— Work required —
Look through the material below and say how many of its lines carry the string "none". Only the number should be given.

— Data under study —
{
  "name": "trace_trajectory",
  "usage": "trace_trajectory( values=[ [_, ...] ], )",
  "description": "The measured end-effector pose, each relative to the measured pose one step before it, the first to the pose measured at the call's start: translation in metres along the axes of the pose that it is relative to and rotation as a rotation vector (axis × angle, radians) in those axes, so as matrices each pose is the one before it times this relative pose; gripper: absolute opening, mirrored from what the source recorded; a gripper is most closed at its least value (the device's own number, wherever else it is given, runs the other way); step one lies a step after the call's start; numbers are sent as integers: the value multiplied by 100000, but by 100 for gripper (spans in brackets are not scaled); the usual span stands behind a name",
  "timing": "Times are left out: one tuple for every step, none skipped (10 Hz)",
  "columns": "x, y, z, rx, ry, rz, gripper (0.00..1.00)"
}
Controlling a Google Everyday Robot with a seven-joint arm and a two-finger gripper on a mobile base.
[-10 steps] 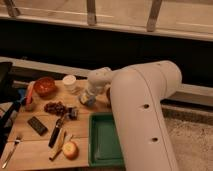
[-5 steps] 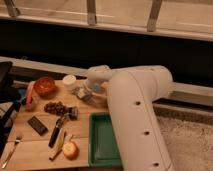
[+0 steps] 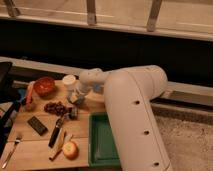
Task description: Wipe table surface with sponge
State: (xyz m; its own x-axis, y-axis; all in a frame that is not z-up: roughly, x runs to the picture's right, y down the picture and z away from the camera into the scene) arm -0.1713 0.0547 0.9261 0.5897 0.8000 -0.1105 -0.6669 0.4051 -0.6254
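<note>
One sponge point(image 3: 74, 99), pale with a blue-grey face, lies on the table surface point(image 3: 35, 144) near its far edge, directly under the gripper point(image 3: 79, 93); whether the gripper grips it or merely rests there cannot be told. White cup point(image 3: 69, 81) just behind; red bowl point(image 3: 44, 86) further left; grapes point(image 3: 56, 107) and small dark cube point(image 3: 73, 113) just in front. Nearer the camera: black bar point(image 3: 37, 125), knife point(image 3: 56, 135), apple point(image 3: 70, 149), fork point(image 3: 12, 149). Green tray point(image 3: 95, 150) at right, partly hidden by the white arm point(image 3: 135, 110). Light-brown planks; dark wall and railing behind
</note>
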Motion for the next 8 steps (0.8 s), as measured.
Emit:
trace_trajectory(
  values=[
    [1373,437,-766,1067,912,1732,0],
    [932,-228,-686,893,239,1554,0],
    [1720,-1020,-1302,2326,493,3181,0],
    [1246,-1483,-1129,3016,326,3017,0],
    [378,-1174,-531,1602,-72,1289,0],
    [96,-818,-259,831,-303,538,0],
    [25,-766,-103,624,-770,227,0],
    [-487,-411,158,175,-1395,-86,0]
  ],
)
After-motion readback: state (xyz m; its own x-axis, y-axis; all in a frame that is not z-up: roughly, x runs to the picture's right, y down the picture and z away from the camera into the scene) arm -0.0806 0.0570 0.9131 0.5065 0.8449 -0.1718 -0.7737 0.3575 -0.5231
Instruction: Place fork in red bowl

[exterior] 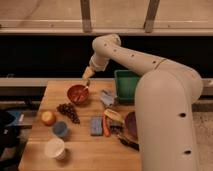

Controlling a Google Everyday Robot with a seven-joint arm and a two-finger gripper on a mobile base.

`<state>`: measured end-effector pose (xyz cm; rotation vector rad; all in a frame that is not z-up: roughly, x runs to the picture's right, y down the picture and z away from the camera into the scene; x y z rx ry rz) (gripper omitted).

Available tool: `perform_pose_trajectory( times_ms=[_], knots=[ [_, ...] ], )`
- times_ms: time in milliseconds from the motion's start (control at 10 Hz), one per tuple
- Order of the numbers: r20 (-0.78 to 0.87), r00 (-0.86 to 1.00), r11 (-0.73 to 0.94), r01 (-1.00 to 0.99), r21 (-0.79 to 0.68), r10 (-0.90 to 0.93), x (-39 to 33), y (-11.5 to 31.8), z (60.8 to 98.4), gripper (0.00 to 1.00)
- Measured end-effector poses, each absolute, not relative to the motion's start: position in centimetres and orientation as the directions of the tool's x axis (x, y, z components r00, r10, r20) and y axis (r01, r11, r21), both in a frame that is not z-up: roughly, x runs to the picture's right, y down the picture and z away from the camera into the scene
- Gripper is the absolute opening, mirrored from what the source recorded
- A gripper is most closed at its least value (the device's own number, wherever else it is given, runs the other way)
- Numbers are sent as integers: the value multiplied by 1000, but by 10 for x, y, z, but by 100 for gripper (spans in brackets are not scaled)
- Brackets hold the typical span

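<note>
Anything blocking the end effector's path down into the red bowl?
Nothing visible. The end effector sits right above the far rim of the red bowl, with no object between them. The grapes lie on the table in front of the bowl, clear of the path.

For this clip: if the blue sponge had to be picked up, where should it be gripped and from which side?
Across its two long edges, coming straight down from above. The blue sponge lies flat on the table, long side running near to far, with the orange-red tool close on its right. The pincer is over the red bowl.
</note>
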<state>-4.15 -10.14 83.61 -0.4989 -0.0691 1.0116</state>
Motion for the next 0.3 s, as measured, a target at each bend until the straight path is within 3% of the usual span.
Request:
perform_pose_trajectory(
  times_ms=[300],
  knots=[
    [-169, 540, 436, -798, -417, 825, -40, -104, 831, 80]
  ],
)
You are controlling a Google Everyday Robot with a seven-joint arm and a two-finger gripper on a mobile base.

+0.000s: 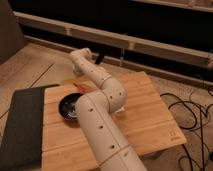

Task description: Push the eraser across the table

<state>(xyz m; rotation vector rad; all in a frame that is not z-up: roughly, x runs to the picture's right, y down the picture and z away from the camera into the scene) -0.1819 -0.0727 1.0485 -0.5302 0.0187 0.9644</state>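
Counter (150, 117) seen honey-coloured, slatted, open at right half; dark mat (22, 125) laid along left edge, bowl (71, 106) beside. Gripper (77, 87) hidden behind arm (100, 107) near far-left edge; grasp state undeterminable.

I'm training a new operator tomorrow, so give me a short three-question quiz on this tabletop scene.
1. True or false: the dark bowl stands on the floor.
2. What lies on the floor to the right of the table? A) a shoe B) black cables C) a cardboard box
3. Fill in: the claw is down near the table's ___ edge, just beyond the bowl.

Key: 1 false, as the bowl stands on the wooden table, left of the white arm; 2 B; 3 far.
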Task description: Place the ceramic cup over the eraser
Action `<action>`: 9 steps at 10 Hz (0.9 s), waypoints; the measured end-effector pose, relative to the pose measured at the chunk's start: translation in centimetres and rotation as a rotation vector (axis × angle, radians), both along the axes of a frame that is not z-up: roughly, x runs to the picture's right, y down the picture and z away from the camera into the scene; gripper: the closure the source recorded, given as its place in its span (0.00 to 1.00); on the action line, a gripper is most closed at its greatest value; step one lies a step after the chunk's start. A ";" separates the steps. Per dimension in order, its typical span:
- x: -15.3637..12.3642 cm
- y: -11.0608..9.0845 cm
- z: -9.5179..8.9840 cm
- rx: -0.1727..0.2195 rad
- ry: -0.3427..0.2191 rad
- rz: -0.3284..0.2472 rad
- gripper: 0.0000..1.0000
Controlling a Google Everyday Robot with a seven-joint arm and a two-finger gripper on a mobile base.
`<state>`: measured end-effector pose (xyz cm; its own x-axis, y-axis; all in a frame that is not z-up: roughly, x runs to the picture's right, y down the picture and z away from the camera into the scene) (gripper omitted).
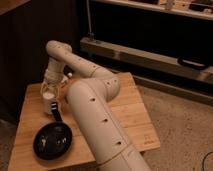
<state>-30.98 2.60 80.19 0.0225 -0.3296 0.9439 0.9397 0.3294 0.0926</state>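
Clenched around the cup (48, 100), the gripper (50, 91) points straight down over the far left part of the table (131, 116), at about ten o'clock from the table's middle. The cup is white and hangs at the fingertips; I cannot tell whether its base touches the wood or sits just above it. At six o'clock from the cup lies the black pan (52, 143), its handle aimed up toward the gripper. The arm (95, 107) sweeps in from five o'clock and covers much of the tabletop. The eraser does not show; it may be hidden behind the arm. The step in hand looks like carrying the cup. Next, it has to be brought over the eraser, mouth down, and lowered squarely.
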 end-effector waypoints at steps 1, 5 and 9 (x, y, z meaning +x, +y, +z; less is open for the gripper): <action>0.7 0.0 -0.2 -0.005 -0.004 -0.002 1.00; 1.6 -0.1 -0.6 -0.025 -0.020 -0.010 1.00; 2.1 0.0 -0.2 -0.023 -0.030 0.010 1.00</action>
<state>-28.85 2.61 80.00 -0.0032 -0.3076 0.9515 0.9333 0.3408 0.1133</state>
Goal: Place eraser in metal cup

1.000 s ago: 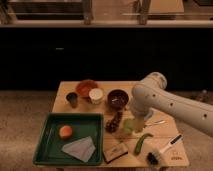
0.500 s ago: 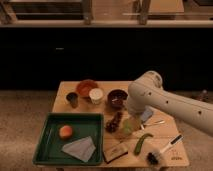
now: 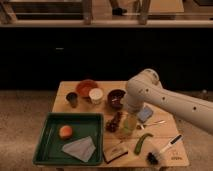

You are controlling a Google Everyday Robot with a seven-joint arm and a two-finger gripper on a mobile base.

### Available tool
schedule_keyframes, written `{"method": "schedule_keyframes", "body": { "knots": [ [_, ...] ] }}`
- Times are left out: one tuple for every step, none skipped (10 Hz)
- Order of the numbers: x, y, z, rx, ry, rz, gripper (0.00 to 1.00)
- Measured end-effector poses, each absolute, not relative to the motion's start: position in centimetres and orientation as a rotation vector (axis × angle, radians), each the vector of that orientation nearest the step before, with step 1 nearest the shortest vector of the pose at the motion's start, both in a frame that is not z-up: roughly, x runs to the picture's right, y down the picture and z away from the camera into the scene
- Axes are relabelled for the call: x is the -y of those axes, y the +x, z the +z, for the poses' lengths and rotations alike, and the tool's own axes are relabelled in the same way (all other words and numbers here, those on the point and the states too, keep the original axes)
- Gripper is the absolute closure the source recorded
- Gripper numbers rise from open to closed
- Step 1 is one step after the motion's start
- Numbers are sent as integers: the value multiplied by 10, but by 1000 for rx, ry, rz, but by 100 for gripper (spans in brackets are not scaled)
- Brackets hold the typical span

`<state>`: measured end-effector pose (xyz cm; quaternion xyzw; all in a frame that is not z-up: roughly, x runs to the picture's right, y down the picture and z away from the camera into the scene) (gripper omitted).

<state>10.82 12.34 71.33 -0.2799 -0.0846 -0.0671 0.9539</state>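
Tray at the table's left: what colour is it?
Green tray, camera view; gripper hovers just right of it.

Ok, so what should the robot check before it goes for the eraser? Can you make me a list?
1. Eraser easy to find: ok. It lies flat near the table's front edge, just right of the green tray.
2. Nothing lying on the eraser: ok.
3. Gripper above the eraser: not ok. It hangs over the middle of the table, behind the eraser and apart from it.
4. Metal cup standing upright: ok. It is at the back left, beside the orange bowl.
5. Metal cup empty inside: cannot tell.
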Motion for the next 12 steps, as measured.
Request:
{"method": "schedule_keyframes", "body": {
  "knots": [
    [-128, 106, 713, 175, -570, -144, 20],
    [-140, 105, 715, 174, -571, -156, 20],
    [-156, 102, 715, 175, -569, -163, 20],
    [-166, 101, 713, 176, -565, -168, 20],
    [-181, 101, 711, 178, -558, -171, 20],
    [-188, 100, 710, 182, -553, -178, 20],
    [-196, 97, 709, 189, -551, -189, 20],
    [-207, 93, 708, 199, -559, -202, 20],
    [-217, 91, 709, 197, -567, -220, 20],
    [-228, 87, 712, 198, -579, -246, 20],
    [-241, 84, 716, 196, -591, -273, 20],
    [-250, 84, 719, 198, -598, -286, 20]
  ]
}}
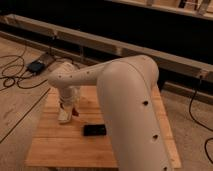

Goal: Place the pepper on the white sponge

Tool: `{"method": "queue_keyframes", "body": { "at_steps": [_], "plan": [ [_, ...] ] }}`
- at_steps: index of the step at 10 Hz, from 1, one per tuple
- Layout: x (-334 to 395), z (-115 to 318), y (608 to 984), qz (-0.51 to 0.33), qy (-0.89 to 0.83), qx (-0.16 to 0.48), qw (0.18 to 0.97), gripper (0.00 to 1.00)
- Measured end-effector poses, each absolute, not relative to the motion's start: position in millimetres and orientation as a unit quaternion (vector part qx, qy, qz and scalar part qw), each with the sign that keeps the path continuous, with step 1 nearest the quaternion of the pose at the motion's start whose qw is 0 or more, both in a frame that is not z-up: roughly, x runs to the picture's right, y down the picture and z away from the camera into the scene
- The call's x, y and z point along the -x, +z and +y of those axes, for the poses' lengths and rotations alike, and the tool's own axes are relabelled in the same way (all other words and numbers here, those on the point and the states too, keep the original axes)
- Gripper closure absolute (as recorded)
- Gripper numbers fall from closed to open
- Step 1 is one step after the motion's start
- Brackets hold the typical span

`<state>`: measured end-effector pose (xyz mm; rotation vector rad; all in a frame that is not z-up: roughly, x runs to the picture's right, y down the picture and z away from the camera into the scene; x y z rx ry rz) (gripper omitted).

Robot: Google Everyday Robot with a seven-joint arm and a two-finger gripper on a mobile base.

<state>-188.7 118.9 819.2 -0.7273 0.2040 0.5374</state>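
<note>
Behind the wooden table (55, 150) the room was dark, and a small black box (37, 65) sat on the floor off at ten o'clock from the table's middle. Toward the table's nine o'clock edge lay the white sponge (63, 117). Directly over it hung the gripper (70, 106), low enough to hide part of the sponge; whether it was open or closed I could not tell. At the sponge's three o'clock edge a red speck showed, which I took for the pepper (76, 113). It was touching or just beside the sponge, not plainly on top of it. At five o'clock from the sponge sat a flat black rectangle (94, 130). The bulky white arm (127, 115) blocked everything further right. My worry was an off-centre drop. Released at that edge, the slender pepper could roll off onto the wood, or cling to the gripper and get dragged away on the lift.
</note>
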Motion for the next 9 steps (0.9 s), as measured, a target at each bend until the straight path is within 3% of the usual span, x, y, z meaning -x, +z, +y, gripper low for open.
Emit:
{"method": "queue_keyframes", "body": {
  "at_steps": [9],
  "plan": [
    [224.8,126.2,849.9,0.073,0.246,0.392,0.884,1.00]
  ]
}}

— Task result —
2